Locally, the 9,300 acre Kanawha State Forest, located just 7 miles from downtown Charleston, is known for its 25 miles of hiking and mountain biking trails. In-season hunting with proper licenses is also allowed in specified areas of the forest. Coonskin Park is located 10 minutes from downtown Charleston and includes over a thousand acres of woodland, hiking and biking trails, disk golf, a handicapped accessible 18 hole par three golf course, an Olympic size pool, picnic shelters of all sizes, tennis courts, and a 3000 seat soccer stadium. Huntington’s Ritter Park is considered the Crown Jewel of Huntington’s Park District. Its 75 acres and numerous amenities contributed to it being designated one of the top ten "Best Public Spaces in America" by the American Planning Association. The award winning Ritter Park Rose Garden with over 3300 roses, many of which are historic AAS winners, is a top choice for June weddings and events.
On the Right PATH
For bicyclists, walkers and joggers, one of the top spots for exercise and fresh air is along the Paul Ambrose Trail for Health, or PATH. The PATH trail system in Huntington is named for Dr. Paul Ambrose, a promising young physician killed at the Pentagon during the 9/11 terrorist attacks in 2001.

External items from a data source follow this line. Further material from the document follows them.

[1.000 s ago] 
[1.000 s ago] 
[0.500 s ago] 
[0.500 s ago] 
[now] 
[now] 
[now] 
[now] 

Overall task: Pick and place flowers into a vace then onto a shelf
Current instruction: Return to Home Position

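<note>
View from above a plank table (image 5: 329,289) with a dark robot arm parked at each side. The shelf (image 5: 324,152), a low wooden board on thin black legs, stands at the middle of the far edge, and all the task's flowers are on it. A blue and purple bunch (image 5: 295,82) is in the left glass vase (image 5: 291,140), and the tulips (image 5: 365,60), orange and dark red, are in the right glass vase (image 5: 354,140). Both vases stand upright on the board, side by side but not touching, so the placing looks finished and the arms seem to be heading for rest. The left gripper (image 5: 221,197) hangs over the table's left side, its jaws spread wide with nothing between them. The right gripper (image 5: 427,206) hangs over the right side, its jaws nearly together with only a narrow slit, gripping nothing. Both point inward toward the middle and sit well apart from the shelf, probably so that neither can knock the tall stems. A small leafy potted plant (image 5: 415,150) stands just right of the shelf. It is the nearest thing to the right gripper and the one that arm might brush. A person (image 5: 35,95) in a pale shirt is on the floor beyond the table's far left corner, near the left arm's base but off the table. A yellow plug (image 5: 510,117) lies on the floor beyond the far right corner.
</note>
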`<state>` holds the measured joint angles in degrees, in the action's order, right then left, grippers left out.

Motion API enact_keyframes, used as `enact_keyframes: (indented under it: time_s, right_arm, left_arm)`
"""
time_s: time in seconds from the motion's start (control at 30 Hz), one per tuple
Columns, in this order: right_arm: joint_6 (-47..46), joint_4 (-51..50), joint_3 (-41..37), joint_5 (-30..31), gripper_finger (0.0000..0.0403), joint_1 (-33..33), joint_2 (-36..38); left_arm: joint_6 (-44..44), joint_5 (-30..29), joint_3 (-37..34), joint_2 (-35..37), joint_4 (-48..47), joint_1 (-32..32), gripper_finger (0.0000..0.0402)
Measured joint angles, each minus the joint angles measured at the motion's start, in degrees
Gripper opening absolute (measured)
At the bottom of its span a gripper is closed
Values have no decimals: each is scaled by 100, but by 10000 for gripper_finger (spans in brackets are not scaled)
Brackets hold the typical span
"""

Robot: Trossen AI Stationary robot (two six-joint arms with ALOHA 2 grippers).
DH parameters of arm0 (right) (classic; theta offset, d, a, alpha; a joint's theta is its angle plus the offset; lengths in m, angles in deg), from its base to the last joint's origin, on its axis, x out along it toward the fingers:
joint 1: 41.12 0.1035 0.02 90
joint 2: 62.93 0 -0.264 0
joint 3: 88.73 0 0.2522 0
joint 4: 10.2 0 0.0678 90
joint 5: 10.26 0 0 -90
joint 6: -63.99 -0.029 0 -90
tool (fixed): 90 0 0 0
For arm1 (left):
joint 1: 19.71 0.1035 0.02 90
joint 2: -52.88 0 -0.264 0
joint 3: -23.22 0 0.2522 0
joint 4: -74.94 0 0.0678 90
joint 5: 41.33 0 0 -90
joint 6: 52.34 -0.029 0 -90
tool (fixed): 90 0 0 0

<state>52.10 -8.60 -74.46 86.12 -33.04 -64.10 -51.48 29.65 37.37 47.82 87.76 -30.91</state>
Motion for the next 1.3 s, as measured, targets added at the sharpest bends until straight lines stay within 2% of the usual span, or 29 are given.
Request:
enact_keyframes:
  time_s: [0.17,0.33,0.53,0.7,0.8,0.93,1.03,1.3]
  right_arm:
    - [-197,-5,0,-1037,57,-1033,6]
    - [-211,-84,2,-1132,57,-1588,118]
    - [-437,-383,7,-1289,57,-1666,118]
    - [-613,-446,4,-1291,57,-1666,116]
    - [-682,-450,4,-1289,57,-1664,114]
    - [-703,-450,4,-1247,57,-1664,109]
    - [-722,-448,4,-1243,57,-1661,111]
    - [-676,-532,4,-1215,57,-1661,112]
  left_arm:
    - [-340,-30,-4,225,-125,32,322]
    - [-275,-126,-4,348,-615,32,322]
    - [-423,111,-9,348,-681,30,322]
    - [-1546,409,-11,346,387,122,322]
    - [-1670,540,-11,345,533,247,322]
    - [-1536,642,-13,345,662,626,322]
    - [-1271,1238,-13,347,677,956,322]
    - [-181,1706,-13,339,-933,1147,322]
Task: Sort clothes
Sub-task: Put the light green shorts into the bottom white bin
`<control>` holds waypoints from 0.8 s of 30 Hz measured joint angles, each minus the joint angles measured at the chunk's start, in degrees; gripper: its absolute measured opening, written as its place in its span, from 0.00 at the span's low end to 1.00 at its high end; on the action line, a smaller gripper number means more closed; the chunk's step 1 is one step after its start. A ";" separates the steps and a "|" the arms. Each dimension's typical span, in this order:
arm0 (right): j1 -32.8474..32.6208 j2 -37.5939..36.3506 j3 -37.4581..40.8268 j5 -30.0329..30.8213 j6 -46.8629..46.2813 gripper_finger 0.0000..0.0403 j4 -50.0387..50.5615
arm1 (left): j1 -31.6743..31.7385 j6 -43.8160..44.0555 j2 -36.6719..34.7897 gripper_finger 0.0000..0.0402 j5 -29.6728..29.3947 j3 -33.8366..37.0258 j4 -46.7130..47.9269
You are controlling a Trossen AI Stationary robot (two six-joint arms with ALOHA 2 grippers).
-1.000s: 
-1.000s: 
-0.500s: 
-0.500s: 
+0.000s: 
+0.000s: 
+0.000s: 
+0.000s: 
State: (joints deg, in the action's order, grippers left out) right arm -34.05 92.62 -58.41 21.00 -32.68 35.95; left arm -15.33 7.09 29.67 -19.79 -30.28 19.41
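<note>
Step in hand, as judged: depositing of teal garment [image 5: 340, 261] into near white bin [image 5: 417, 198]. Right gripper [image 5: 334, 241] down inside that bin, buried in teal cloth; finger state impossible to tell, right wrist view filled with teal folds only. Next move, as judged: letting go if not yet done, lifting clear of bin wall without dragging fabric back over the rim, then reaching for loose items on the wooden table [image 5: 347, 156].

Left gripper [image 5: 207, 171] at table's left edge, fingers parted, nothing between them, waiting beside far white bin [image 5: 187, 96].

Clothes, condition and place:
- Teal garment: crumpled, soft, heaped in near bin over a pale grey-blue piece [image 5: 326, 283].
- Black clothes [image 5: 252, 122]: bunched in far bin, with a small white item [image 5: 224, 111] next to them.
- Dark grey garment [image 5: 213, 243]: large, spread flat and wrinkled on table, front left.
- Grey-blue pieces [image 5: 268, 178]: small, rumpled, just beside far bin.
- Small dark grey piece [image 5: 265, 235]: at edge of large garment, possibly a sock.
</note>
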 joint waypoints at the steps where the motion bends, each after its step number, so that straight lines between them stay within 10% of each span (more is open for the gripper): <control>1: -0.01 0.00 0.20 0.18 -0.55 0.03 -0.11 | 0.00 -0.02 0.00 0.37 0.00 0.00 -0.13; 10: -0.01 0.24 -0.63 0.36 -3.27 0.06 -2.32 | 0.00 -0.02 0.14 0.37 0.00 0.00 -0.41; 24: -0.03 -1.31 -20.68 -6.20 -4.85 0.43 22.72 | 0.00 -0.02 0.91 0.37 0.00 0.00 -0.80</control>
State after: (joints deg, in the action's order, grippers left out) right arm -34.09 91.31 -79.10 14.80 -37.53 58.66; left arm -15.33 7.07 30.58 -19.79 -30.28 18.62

Today, the growing PATH initiative features more than 18 miles of trails accessible to many of Huntington’s attractions and workplaces, allowing residents an alternative means of transportation. The PATH mission is to eventually connect the trail system to all neighborhoods in Huntington.
Take to the Water
Water plays a featured role in Advantage Valley, which is crisscrossed by several rivers, including the Ohio, Guyandotte, Elk, Kanawha, Mud and Coal, that provide opportunities for canoeists, kayakers and water recreation enthusiasts. A favorite spot for kayakers is the Coal River, a tributary of the Kanawha River. The Coal River Group, formed in the early 2000s, works to promote the Big Coal, Little Coal and Coal rivers for recreational use. “I didn’t dream then of a kayak revolution occurring in our region, but that’s what is happening today,” says Bill Currey, founder and chairman of the Coal River Group. “The entire three-river water trail stretches 88 miles,” Currey says. I see outdoor recreation becoming a major economic factor for this region.” The Group stages the annual Tour de Coal kayaking event that attracts about 2,000 kayakers each June to Advantage Valley.
West Virginia’s most recent state park, the Elk River Rail Trail, represents over 50 miles of historic rail corridor that has been converted to a hiking and biking trail along the scenic Elk River. Known as one of the most ecologically diverse rivers east of the Mississippi, the Elk is perfect for family kayak and paddle boarding outings.
Kicking and Shouting
The $17 million Shawnee Sports Complex, spans 127 acres and features six collegiate turf/multipurpose fields for soccer and lacrosse, and four collegiate-size baseball and softball fields. When coupled with the Village of Barboursville’s multi-sports and soccer complex , these facilities host national youth sports tournaments and provide an estimated $30 million annual economic impact to the region.